With bad economic news piling up, it’s looking more and more like QE3 is just around the corner. Federal Reserve Chairman Ben Bernanke certainly left the door open after the annual Jackson Hole symposium late last month. “(We have a) range of tools that could be used to provide additional monetary stimulus,” Mr. Bernanke.

And the speculation is that an announcement of some sort will come as soon as Sept. 21 at the conclusion of the Federal Open Market Committee (FOMC) meeting. Rather than buying up even more short-term treasuries, though, analysts believe the Fed could announce plans to sell off short-term notes to buy longer-term bonds. The move’s been dubbed “Operation Twist” (per Bloomberg) because the ultimate goal would be twisting the yield curve, so that short-term rates rise while long-term rates fall. That would drive down interest rates on big-ticket items like cars and houses.
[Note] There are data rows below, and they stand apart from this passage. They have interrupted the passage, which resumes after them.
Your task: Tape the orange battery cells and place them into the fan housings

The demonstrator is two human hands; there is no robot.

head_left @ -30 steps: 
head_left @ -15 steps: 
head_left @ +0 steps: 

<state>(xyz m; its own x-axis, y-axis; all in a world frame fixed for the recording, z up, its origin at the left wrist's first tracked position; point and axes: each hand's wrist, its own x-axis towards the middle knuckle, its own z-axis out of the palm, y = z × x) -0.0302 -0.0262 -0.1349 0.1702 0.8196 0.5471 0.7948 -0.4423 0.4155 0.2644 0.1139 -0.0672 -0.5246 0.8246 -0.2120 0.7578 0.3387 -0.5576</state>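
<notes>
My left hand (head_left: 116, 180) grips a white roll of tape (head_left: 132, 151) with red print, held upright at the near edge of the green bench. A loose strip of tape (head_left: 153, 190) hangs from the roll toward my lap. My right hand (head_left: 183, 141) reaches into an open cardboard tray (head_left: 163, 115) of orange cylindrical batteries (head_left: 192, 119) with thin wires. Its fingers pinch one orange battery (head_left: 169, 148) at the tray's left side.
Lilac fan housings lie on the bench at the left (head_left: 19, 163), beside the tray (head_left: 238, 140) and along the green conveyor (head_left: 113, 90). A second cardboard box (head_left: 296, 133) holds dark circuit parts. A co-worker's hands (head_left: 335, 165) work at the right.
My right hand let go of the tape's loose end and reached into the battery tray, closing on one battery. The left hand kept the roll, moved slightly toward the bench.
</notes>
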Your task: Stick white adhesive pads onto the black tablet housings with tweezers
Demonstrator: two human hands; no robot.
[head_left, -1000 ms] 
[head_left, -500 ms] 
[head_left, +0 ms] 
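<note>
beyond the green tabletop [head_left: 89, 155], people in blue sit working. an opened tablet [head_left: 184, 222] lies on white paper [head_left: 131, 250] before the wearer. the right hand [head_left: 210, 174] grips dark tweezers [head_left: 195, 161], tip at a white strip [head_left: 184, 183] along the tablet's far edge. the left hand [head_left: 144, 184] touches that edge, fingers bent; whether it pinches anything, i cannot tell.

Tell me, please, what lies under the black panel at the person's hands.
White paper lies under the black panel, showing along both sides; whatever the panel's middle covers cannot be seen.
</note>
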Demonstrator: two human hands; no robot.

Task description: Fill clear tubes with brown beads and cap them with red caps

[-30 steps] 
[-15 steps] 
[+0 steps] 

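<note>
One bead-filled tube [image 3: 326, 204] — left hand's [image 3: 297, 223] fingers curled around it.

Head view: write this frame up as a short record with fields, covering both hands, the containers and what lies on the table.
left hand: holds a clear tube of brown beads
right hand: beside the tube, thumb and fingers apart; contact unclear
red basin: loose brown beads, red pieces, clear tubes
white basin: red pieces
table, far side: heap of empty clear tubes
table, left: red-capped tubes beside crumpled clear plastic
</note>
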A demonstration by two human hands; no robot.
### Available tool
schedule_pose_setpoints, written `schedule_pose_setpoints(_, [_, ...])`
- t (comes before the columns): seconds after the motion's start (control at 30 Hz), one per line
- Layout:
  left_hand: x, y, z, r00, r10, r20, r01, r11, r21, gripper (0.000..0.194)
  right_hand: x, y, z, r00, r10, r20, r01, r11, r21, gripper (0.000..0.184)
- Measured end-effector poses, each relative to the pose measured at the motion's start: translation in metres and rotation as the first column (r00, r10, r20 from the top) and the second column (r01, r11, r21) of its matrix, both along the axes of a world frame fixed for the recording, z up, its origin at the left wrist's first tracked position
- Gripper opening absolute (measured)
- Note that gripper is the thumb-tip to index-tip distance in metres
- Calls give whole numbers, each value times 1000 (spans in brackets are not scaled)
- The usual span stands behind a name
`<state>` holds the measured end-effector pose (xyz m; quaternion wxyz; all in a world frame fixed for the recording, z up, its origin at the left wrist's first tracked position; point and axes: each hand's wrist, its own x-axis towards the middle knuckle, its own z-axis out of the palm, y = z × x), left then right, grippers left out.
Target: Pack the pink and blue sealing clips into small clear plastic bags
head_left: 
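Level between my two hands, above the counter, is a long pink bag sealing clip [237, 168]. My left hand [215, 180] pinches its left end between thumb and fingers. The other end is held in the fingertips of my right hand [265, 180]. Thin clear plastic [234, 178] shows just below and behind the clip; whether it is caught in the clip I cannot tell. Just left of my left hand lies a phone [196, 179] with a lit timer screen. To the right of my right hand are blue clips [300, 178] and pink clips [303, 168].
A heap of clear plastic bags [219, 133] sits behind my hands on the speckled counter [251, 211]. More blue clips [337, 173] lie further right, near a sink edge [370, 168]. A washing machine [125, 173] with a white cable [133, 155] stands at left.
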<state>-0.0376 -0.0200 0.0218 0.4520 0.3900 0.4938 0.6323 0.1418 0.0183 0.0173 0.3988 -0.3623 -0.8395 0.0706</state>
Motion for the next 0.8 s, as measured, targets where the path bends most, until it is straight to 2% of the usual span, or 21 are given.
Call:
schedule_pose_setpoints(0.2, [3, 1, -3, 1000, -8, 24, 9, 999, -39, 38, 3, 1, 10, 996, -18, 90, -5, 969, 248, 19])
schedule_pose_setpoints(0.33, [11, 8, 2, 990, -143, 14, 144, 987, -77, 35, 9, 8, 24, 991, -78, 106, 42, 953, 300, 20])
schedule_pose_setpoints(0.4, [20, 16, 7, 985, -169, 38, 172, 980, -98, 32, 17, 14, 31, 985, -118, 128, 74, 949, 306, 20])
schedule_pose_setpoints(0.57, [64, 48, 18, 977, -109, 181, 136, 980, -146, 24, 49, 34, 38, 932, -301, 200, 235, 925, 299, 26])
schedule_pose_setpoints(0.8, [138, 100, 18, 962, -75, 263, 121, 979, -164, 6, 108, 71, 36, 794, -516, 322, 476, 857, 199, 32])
It’s not much in the way of stimulus, and some economists believe it may just be a delay tactic by the Fed to give the impression that they’re “doing something” before a full-blown, large-scale QE3 gets announced later in the year or early next year.

The danger, of course, is that the Fed could wait too long. By then, it may be “too little, too late.” And that’s exactly what the so-called Dr. Doom economist Nouriel Roubini has been arguing. Roubini believes that once the Fed finally moves to start a full-blown intervention (QE3), it will target ailing state and local governments. He just doesn’t think it’ll be enough to prevent another recession.

My gut’s telling me that the Fed could surprise a lot of people on Sept. 21 (including Mr. Roubini) by announcing aggressive new forms of monetary easing. The bad news has just gotten too bad to ignore without watching the U.S. slip back into another recession.

Friday’s jobs report led to another sell-off in the stock market when the government showed zero job growth in August. That goose-egg for job growth shows we’re flirting not with the prospect of slow growth but a shrinking economy that could edge toward double-digit unemployment again.

It’s hard to underestimate the impact jobs have on a consumer-oriented economy. Without jobs people don’t have income to burn. And turning around the job situation is like navigating a gigantic boat with a single oar.

Mr. Bernanke himself has said in the past that it would take a year of 5 percent economic growth in the U.S. to lower the unemployment rate by a single percentage point. Since we’re a long way from 5 percent economic growth, it’s hard to believe the president and congress isn’t putting pressure on the Fed to act. There’s too much at stake. And that’s got me convinced we’re going to see QE3 sooner rather than later.